リクエストがサーバーに届くと、設定すべきアドレスを応答してくれます。
まとめ
IPアドレス枯渇問題とその対策
インターネットにつながる機器が増え、今、IPアドレスが不足しています。
IPv6が普及するまでの対応策としては、ローカルアドレスとNAPTがあります。
ローカルアドレスは、限られたネットワーク範囲内だけで使えるアドレスです。
ローカルアドレスは、ネットワークが異なれば、重複して使えます。
グローバルアドレスとローカルアドレスを変換するしくみをNATと言います。
NAPTは、豊富にあるポート番号を利用して、同時接続を可能にしたNATです。
IPアドレスの設定
機器へのIPアドレスの設定は、PPPまたはDHCPにより自動設定されます。
だからインターネットは…
プロバイダがIPアドレスを自動設定してくれています
使う人は知らなくても、インターネットに接続するPCやスマホにはIPアドレスが必要で、
通常、自動設定されています。
PCやスマホを使う人に、グローバルアドレスを有料で自動設定してくれている会社が、
いわゆるプロバイダなのです。
※ プロバイダによっては、ローカルアドレスを自動設定し、プロバイダのNATでグローバルアドレスに変換している場合もあります。

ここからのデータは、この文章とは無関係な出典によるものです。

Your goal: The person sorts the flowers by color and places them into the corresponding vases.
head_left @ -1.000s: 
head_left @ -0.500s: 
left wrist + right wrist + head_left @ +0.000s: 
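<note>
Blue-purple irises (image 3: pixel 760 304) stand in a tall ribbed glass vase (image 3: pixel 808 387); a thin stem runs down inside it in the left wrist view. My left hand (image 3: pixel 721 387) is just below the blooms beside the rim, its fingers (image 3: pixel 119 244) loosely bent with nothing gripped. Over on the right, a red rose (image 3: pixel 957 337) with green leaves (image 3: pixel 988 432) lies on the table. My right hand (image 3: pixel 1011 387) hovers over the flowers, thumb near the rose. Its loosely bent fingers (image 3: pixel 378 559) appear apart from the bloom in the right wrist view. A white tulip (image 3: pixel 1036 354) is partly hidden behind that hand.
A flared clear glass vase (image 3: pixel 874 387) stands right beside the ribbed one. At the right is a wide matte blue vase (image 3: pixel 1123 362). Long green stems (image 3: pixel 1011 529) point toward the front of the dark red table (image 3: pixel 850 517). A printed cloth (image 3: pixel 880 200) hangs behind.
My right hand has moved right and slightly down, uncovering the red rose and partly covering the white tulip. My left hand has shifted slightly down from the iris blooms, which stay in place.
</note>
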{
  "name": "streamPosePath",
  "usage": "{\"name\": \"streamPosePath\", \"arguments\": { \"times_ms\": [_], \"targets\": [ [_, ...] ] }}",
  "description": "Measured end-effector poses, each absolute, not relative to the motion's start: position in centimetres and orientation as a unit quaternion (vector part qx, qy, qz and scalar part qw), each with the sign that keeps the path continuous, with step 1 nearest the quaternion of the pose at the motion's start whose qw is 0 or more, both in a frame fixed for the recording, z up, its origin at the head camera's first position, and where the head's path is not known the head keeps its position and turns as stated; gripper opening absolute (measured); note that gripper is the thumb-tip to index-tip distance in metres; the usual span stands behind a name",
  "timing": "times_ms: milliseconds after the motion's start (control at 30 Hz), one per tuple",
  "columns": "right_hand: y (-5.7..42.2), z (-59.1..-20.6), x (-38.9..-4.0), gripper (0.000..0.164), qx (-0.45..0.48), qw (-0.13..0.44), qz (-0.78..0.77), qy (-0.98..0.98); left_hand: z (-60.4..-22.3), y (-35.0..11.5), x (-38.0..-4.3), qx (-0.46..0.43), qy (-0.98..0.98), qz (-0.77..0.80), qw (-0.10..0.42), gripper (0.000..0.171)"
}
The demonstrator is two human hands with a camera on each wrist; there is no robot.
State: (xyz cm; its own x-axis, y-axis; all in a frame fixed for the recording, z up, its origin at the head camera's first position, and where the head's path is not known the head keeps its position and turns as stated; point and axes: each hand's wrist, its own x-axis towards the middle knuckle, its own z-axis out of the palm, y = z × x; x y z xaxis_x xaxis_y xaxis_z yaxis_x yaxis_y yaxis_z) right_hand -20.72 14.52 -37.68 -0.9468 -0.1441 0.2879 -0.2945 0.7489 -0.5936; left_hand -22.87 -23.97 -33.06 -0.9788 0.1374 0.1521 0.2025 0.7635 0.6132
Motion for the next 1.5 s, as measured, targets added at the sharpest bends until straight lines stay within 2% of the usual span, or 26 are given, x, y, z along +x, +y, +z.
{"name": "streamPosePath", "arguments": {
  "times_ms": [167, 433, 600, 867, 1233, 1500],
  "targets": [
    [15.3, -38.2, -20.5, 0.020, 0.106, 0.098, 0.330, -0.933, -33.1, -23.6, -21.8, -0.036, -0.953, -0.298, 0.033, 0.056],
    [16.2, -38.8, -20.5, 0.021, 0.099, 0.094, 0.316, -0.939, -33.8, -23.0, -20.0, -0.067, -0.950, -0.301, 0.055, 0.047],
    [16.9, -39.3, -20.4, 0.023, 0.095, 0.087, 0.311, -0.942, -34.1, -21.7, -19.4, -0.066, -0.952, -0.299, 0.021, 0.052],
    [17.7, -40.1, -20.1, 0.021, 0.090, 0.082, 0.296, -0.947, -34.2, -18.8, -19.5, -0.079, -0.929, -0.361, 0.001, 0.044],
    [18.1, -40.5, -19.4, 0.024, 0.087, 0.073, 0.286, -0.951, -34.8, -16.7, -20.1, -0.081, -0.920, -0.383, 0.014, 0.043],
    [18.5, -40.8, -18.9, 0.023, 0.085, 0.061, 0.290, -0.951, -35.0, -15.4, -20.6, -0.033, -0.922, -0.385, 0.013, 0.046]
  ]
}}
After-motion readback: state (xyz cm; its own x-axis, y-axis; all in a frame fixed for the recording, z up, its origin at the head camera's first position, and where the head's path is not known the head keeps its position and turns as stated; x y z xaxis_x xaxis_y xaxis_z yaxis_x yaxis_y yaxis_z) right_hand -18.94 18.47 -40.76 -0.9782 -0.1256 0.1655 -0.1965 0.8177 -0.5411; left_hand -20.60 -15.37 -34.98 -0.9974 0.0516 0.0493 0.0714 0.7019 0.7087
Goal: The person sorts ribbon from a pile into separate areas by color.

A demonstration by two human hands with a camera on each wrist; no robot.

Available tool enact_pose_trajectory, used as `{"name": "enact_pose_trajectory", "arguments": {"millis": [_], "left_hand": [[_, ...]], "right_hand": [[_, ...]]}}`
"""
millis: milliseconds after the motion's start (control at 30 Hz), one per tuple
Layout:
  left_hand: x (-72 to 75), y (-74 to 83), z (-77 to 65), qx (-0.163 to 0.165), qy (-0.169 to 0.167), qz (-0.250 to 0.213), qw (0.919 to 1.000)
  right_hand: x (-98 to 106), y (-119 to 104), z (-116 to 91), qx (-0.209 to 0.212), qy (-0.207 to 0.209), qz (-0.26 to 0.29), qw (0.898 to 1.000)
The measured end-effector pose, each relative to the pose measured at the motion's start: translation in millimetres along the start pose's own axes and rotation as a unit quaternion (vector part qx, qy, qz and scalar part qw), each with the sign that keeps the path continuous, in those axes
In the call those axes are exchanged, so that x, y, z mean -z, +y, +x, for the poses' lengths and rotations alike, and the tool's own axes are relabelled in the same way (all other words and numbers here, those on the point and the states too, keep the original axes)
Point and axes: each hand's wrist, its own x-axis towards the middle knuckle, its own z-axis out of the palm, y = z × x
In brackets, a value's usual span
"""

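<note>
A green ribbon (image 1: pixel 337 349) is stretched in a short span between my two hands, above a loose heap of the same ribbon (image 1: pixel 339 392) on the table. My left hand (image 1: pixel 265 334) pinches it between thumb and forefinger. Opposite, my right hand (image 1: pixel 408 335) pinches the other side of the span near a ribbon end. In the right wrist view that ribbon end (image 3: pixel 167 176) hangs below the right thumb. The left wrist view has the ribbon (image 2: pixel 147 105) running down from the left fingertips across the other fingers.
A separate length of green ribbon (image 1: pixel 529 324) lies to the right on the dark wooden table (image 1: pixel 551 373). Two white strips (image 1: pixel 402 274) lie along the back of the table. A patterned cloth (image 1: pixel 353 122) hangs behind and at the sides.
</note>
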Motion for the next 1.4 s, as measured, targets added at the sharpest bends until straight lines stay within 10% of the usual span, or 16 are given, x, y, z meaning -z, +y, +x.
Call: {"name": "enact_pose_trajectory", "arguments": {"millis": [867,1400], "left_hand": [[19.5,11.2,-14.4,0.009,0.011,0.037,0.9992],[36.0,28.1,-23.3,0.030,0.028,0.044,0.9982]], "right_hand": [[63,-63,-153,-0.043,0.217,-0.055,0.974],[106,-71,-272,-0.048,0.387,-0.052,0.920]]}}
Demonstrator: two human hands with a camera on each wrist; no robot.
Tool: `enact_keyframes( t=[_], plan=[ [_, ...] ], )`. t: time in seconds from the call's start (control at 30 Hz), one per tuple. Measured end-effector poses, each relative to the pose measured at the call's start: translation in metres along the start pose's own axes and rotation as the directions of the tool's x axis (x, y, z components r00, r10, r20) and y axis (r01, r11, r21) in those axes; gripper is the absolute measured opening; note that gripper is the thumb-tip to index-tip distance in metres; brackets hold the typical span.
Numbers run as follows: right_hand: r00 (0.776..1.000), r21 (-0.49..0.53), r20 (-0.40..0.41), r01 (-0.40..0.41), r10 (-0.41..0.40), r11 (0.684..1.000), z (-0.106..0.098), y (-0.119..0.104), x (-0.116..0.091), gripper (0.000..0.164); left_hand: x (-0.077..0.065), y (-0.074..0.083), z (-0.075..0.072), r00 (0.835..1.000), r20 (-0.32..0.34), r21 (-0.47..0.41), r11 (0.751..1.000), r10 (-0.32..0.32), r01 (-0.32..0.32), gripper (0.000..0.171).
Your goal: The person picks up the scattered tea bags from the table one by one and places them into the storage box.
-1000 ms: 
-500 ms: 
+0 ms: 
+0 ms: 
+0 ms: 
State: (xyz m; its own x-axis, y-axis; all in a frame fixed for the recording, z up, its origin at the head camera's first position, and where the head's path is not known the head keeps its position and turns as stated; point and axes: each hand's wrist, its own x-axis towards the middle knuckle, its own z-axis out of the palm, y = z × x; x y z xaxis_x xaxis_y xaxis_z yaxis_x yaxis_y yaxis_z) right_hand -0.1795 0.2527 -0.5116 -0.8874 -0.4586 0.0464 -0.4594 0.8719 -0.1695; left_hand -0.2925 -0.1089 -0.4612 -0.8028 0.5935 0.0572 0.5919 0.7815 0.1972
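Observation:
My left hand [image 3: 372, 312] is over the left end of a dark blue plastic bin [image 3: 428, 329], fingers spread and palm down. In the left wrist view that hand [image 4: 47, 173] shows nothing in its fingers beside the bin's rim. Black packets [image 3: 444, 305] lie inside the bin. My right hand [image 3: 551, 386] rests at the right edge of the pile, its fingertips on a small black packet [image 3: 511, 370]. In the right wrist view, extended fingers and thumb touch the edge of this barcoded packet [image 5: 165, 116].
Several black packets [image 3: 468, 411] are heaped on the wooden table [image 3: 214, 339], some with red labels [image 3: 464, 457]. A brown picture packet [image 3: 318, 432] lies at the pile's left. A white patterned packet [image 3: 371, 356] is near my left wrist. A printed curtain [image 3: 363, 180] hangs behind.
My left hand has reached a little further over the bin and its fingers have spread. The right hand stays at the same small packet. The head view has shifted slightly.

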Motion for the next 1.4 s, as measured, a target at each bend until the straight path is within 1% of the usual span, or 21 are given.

ADSLの時代までは、電話回線などのデータリンクを提供する会社と
プロバイダのそれぞれに契約する必要がありました。
現在は、携帯電話や光回線、ケーブルテレビなどを提供する通信会社が、
プロバイダも兼ねることが増えています。
1契約で複数機器を接続するのにルーターを使います
通常、プロバイダとの契約では、1契約につき1アドレス分しか自動設定できません。
(IPアドレス不足のため)
そのため、1契約でPCやスマホなど、複数機器をインターネット接続したい場合には、
ルーターを通して接続します。
ほとんどのルーターにはPPPとDHCPとNAPTの機能が付いていて、それらを利用し接続します。
①ルーターのPPP機能により、プロバイダからルーターに1つのグローバルアドレスが自動設定されます。
②PCやスマホなどをルーターにつなぐと、DHCPにより、それぞれにローカルアドレスが自動設定されます。
③ルーターのNAPT機能により、ローカルアドレスのPCやスマホも、インターネットに接続できます。